#### [SOURCE MATERIAL]

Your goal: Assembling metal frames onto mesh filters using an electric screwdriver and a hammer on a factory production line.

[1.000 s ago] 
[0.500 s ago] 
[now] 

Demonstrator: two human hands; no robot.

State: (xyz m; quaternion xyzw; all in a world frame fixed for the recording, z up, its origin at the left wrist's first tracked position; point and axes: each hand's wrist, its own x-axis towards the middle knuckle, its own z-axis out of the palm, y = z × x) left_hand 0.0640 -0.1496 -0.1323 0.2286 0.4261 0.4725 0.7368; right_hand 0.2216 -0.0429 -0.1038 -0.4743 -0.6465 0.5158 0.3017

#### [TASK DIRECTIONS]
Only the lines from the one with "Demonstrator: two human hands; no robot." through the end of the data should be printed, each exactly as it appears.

#### [WRITTEN REPLY]
Demonstrator: two human hands; no robot.

State: (xyz m; quaternion xyzw; all in a world frame fixed for the recording, z up, its origin at the left wrist's first tracked position; point and axes: each hand's wrist, its own x-axis towards the middle knuckle, its own z-axis out of the palm, y = z × x) left_hand 0.0640 -0.1496 -0.1323 0.2286 0.4261 0.4725 0.7368; right_hand 0.2216 -0.0429 -0.1038 -0.4743 -0.6465 0.5158 0.3017

Nothing more belongs to the answer.